▶

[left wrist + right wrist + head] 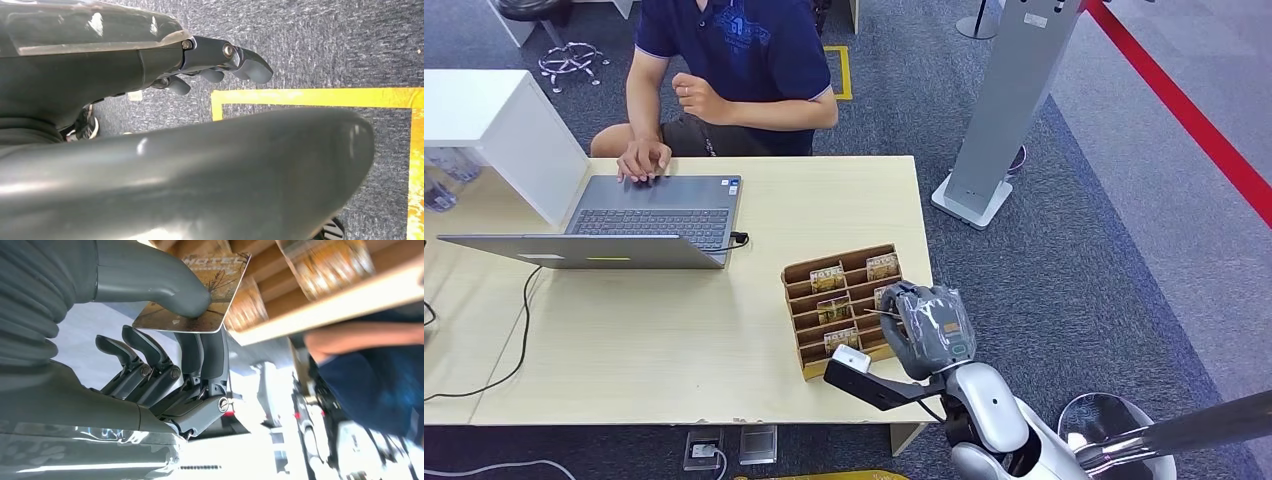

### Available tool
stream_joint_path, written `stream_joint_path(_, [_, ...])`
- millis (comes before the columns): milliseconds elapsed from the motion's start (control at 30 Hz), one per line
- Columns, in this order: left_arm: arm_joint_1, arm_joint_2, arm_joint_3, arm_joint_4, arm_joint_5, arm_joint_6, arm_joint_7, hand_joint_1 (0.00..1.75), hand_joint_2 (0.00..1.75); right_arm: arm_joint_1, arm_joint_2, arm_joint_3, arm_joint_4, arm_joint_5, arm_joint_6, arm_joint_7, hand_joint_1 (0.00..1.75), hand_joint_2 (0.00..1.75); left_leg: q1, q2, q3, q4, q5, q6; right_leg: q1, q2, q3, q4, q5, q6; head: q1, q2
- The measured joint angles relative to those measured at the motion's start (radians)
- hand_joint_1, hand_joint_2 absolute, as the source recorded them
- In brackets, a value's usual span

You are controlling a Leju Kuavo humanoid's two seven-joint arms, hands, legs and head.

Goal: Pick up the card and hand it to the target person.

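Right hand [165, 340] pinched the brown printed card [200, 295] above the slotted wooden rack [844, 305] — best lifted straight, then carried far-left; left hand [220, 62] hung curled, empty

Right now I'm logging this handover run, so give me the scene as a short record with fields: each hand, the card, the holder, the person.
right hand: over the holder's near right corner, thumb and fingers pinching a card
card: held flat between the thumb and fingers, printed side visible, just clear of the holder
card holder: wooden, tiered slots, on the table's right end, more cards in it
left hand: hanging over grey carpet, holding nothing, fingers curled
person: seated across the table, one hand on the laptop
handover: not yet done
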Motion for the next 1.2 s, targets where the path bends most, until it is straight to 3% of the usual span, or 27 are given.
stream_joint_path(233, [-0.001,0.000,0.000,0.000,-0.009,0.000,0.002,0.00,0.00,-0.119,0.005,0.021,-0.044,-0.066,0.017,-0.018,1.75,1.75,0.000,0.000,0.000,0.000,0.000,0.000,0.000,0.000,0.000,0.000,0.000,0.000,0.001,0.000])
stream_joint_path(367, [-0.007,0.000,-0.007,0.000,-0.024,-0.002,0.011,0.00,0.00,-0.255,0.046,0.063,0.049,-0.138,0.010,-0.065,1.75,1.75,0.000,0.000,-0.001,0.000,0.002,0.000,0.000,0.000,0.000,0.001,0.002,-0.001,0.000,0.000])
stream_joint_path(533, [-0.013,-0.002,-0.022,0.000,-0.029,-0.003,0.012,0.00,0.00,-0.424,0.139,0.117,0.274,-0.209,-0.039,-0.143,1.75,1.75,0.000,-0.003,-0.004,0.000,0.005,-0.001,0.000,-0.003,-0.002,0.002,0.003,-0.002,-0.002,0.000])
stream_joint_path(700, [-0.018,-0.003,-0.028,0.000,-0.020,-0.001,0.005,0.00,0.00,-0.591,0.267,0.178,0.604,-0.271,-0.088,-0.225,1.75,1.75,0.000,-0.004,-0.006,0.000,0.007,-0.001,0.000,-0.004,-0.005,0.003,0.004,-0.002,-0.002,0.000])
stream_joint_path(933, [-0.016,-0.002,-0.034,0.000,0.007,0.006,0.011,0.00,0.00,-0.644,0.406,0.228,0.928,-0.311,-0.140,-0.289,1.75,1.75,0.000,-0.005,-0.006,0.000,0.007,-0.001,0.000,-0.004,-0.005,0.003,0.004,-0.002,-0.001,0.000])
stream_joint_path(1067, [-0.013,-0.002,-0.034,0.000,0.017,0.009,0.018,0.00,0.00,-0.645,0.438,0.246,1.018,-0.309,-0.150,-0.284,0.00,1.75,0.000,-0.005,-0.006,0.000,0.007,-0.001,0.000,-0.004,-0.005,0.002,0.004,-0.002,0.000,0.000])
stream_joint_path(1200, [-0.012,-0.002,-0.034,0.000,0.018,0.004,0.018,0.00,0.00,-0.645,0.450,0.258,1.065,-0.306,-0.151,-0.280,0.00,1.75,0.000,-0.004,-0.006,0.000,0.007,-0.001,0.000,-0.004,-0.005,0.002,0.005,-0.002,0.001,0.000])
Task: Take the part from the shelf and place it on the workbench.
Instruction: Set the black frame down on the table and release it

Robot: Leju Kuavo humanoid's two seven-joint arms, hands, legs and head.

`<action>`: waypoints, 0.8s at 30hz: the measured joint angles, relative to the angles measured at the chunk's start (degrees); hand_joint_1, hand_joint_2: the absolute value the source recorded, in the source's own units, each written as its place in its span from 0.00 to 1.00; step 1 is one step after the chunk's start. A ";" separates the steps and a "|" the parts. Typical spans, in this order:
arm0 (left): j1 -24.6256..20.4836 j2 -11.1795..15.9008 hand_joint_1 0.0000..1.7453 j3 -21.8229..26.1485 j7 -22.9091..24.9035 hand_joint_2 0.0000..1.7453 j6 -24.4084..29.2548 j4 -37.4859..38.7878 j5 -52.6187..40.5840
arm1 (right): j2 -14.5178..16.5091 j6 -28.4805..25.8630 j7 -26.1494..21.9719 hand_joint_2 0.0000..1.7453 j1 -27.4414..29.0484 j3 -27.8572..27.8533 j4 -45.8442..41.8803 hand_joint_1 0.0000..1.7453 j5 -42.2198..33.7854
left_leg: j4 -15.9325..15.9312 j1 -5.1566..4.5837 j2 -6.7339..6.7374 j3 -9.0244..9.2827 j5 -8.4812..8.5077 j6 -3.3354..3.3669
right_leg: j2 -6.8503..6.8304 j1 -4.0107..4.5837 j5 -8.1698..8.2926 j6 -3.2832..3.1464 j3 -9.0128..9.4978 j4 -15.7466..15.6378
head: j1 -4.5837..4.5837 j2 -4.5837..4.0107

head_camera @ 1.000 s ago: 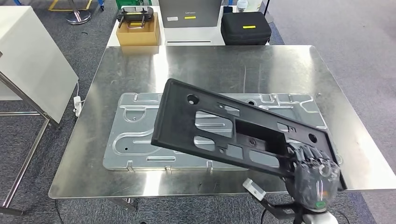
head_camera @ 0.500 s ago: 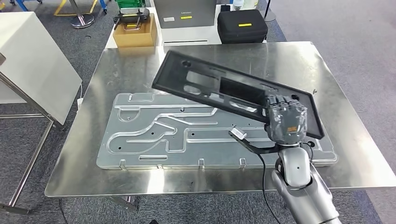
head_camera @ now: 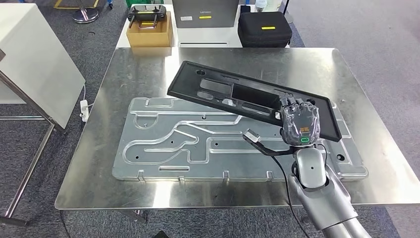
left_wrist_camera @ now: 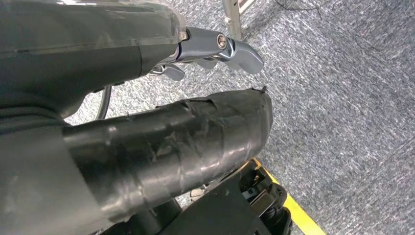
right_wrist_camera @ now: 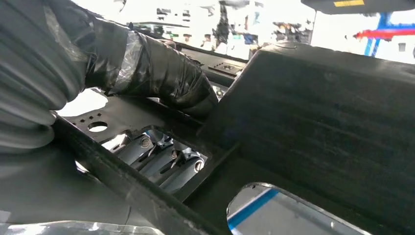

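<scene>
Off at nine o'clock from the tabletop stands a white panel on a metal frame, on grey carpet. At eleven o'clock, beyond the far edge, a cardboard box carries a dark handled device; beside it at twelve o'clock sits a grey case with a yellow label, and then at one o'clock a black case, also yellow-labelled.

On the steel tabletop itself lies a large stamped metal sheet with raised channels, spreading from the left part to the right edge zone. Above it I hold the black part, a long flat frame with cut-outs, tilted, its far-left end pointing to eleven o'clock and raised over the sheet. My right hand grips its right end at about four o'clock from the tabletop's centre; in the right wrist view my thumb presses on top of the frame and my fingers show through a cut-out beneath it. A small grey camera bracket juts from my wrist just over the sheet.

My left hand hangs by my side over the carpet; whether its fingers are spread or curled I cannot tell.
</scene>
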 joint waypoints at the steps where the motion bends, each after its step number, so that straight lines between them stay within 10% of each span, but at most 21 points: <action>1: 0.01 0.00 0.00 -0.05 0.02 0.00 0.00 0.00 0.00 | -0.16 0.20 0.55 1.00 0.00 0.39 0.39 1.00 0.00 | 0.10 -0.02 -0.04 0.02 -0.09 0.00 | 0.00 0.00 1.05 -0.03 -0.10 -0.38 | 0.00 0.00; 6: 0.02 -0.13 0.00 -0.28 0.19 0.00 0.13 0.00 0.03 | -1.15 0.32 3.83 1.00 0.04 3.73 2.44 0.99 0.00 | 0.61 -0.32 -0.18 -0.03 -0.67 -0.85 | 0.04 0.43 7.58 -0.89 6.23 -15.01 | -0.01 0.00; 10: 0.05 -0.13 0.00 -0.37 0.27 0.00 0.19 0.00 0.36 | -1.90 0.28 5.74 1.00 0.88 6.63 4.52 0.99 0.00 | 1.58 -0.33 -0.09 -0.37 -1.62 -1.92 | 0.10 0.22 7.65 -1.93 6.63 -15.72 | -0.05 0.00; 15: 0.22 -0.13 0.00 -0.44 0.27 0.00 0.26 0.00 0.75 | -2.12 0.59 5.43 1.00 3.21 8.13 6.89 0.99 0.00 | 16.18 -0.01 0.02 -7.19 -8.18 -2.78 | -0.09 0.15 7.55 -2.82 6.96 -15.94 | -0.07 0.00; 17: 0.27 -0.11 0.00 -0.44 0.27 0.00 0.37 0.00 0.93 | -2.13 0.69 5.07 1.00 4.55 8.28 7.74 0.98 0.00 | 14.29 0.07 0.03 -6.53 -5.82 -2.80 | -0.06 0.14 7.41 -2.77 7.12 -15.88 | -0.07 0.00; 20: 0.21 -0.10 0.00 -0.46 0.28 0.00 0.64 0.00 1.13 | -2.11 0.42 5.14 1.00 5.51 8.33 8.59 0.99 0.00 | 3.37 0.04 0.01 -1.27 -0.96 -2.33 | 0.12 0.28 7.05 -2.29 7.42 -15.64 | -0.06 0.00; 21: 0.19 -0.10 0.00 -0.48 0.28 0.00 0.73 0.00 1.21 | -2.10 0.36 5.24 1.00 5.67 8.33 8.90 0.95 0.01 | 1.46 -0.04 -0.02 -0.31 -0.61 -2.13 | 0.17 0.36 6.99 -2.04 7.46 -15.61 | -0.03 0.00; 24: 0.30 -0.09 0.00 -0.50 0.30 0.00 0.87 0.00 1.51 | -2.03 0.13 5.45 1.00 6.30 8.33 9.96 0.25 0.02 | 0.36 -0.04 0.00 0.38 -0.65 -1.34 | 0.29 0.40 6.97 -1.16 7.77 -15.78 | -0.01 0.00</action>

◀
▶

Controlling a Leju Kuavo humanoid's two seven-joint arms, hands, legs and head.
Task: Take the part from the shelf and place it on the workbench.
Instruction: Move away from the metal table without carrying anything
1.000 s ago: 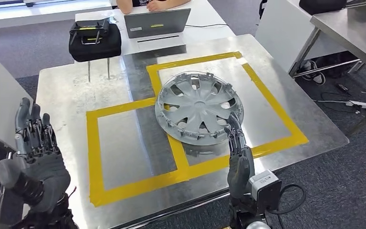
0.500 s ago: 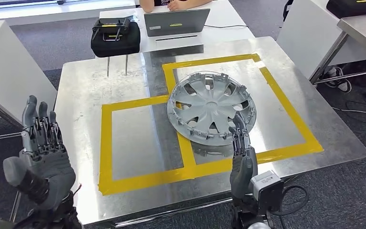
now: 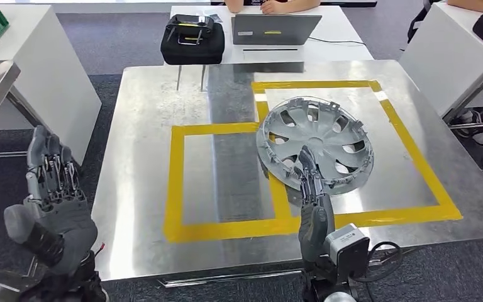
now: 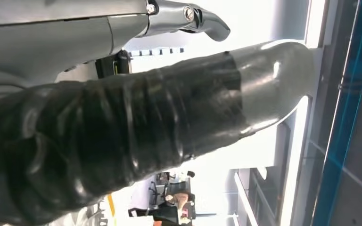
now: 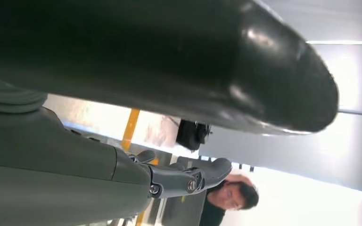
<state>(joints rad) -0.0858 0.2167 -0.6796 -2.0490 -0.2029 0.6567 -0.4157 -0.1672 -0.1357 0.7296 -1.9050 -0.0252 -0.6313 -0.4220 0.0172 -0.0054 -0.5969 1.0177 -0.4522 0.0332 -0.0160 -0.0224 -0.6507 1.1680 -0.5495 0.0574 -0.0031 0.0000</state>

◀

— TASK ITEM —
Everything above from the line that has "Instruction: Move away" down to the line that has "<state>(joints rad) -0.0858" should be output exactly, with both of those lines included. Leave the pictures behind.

— TASK SOLUTION —
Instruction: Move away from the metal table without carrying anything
1.000 s ago: 
0.500 s ago: 
now: 
now: 
now: 
<state>(joints rad) -0.0858 0.2167 -0.6796 -2.0490 -0.2029 0.6567 -0.4157 -0.1672 -0.1357 0.7296 -1.9050 -0.0252 -0.6313 -0.4220 0.0172 -0.0054 -0.5969 1.0177 -0.4522 0.0332 -0.0160 -0.0224 -0.6507 1.1680 -0.5495 0.0574 -0.0031 0.0000</state>

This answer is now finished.